**INSTRUCTIONS TO FOLLOW:** Only certain lines below are wanted: those starting at the line containing "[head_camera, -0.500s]" and ending at the line containing "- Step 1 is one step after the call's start", both included, each retyped exactly.

══ EXERCISE MATERIAL ══

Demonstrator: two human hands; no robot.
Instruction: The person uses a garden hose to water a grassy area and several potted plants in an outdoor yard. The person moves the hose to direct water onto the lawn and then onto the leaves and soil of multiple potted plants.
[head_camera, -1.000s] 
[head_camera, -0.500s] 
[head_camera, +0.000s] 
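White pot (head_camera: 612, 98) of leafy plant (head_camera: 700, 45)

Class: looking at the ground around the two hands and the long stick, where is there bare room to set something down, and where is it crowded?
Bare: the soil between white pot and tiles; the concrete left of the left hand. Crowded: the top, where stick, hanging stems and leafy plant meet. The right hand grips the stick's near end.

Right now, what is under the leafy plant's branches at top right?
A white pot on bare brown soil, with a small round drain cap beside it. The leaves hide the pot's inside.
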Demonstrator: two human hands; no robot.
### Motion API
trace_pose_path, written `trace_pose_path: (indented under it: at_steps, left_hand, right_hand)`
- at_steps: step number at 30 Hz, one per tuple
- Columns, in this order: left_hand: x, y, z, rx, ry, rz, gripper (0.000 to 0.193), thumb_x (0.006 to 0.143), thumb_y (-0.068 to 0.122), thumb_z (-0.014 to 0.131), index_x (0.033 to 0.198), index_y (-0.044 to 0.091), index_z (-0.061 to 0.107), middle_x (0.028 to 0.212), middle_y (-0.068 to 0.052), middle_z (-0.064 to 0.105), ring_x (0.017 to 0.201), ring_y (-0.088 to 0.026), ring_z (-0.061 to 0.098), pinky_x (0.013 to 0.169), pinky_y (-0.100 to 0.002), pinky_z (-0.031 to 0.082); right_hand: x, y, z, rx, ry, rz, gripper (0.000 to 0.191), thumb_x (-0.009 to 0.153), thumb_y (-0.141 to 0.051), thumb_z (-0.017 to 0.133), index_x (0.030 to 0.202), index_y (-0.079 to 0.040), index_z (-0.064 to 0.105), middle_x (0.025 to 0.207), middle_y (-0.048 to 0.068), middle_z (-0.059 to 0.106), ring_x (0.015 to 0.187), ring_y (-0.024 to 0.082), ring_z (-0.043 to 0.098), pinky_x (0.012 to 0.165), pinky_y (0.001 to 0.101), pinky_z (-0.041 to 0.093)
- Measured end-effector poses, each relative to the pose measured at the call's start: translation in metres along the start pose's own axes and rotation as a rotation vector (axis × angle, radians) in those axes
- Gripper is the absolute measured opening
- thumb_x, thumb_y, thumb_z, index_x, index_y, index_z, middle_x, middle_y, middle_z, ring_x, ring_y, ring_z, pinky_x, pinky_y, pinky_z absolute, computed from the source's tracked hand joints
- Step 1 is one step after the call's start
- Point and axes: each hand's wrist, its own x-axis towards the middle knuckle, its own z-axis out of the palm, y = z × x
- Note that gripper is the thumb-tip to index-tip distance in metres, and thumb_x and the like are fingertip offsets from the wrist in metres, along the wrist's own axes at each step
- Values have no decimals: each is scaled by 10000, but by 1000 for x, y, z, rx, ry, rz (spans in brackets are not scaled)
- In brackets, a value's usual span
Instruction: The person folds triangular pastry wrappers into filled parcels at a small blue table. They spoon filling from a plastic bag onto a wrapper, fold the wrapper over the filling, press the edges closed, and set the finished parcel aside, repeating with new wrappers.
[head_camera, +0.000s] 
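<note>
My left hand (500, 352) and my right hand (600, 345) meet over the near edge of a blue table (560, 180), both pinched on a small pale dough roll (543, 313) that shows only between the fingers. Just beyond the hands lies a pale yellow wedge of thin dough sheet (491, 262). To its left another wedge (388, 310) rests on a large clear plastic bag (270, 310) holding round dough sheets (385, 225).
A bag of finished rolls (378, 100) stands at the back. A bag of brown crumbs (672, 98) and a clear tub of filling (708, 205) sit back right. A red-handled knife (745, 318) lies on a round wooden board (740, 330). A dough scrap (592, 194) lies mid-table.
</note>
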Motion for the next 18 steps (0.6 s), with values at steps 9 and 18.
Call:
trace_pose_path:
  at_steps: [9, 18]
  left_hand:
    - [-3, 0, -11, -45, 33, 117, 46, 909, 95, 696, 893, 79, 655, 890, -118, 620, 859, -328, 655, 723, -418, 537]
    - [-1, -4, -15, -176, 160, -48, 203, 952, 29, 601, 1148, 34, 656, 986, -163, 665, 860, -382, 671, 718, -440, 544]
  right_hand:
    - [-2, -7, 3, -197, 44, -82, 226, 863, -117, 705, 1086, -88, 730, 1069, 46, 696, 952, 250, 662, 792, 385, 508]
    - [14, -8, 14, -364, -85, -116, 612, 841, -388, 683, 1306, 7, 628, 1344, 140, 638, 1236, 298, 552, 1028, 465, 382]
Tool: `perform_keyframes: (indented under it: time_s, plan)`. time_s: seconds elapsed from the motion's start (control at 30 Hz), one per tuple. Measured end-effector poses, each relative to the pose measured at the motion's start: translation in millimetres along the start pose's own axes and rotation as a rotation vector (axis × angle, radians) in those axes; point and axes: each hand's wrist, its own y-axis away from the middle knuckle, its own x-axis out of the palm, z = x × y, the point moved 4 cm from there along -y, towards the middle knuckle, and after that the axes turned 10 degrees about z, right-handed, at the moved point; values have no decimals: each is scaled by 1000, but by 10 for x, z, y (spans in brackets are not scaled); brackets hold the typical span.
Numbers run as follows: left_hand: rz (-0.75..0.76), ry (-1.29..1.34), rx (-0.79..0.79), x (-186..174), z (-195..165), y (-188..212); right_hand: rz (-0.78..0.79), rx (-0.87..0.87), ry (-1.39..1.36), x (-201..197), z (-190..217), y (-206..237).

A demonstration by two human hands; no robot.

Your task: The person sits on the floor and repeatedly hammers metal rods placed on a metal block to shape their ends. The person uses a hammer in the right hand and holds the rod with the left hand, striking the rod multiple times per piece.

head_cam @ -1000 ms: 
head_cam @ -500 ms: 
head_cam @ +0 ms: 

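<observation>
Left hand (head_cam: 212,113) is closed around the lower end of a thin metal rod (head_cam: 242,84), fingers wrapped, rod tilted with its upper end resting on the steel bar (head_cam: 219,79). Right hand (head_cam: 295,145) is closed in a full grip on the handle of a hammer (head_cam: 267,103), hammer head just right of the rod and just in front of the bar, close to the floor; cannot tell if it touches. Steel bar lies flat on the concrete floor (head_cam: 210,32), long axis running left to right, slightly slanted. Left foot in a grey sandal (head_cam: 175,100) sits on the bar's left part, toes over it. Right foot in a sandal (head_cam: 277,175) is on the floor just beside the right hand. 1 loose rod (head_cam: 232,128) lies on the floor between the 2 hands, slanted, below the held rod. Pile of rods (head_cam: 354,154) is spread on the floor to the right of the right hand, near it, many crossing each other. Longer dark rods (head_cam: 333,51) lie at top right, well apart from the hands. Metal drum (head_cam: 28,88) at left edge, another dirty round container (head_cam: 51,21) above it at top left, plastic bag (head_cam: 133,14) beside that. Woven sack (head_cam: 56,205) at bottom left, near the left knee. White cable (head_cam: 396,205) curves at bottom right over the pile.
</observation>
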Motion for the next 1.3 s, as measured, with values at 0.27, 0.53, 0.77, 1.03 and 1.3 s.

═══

**SOLVED EXERCISE:**
[head_camera, -0.500s] 
[head_camera, +0.000s] 
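White pot (head_camera: 612, 98) of leafy plant (head_camera: 700, 45)

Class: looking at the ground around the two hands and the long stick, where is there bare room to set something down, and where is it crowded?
Bare: the soil between white pot and tiles; the concrete left of the left hand. Crowded: the top, where stick, hanging stems and leafy plant meet. The right hand grips the stick's near end.

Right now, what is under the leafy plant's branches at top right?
A white pot on bare brown soil, with a small round drain cap beside it. The leaves hide the pot's inside.
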Demonstrator: two human hands; no robot.
### Motion API
trace_pose_path, written `trace_pose_path: (indented under it: at_steps, left_hand, right_hand)`
- at_steps: step number at 30 Hz, one per tuple
- Columns, in this order: left_hand: x, y, z, rx, ry, rz, gripper (0.000 to 0.193), thumb_x (0.006 to 0.143), thumb_y (-0.068 to 0.122), thumb_z (-0.014 to 0.131), index_x (0.033 to 0.198), index_y (-0.044 to 0.091), index_z (-0.061 to 0.107), middle_x (0.028 to 0.212), middle_y (-0.068 to 0.052), middle_z (-0.064 to 0.105), ring_x (0.017 to 0.201), ring_y (-0.088 to 0.026), ring_z (-0.061 to 0.098), pinky_x (0.013 to 0.169), pinky_y (-0.100 to 0.002), pinky_z (-0.031 to 0.082); right_hand: x, y, z, rx, ry, rz, gripper (0.000 to 0.191), thumb_x (-0.009 to 0.153), thumb_y (-0.141 to 0.051), thumb_z (-0.017 to 0.133), index_x (0.030 to 0.202), index_y (-0.079 to 0.040), index_z (-0.064 to 0.105), middle_x (0.025 to 0.207), middle_y (-0.048 to 0.068), middle_z (-0.059 to 0.106), ring_x (0.015 to 0.187), ring_y (-0.024 to 0.082), ring_z (-0.043 to 0.098), pinky_x (0.012 to 0.165), pinky_y (0.001 to 0.101), pinky_z (-0.041 to 0.093)
- Measured end-effector poses, each relative to the pose measured at the call's start: translation in metres along the start pose's own axes and rotation as a rotation vector (axis × angle, radians) in those axes
- Gripper is the absolute measured opening
- thumb_x, thumb_y, thumb_z, index_x, index_y, index_z, middle_x, middle_y, middle_z, ring_x, ring_y, ring_z, pinky_x, pinky_y, pinky_z absolute, computed from the source's tracked hand joints
- Step 1 is one step after the call's start

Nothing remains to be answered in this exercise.